Try it:
Your task is to copy the data exactly while leaving out every picture.

______________________________

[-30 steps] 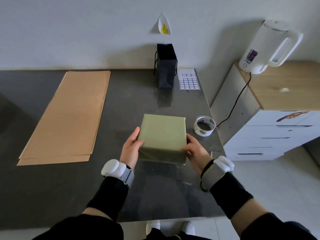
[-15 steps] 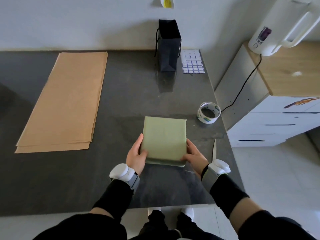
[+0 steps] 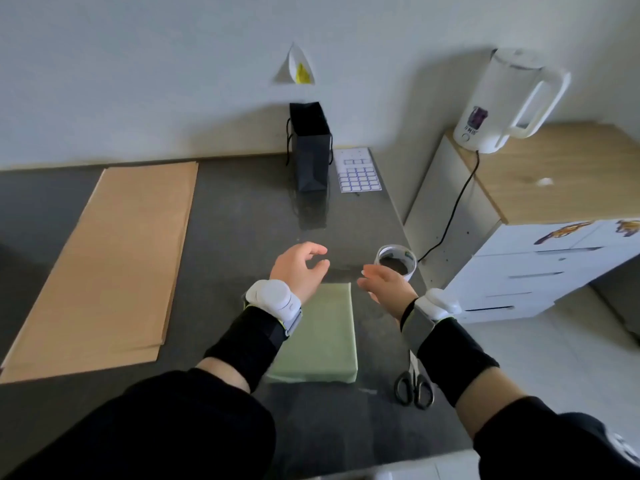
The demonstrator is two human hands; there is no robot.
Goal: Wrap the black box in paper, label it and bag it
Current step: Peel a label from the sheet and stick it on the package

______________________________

The completed task:
[-30 steps] 
[-15 steps] 
[+0 steps] 
The demonstrator is two human hands; there is no robot.
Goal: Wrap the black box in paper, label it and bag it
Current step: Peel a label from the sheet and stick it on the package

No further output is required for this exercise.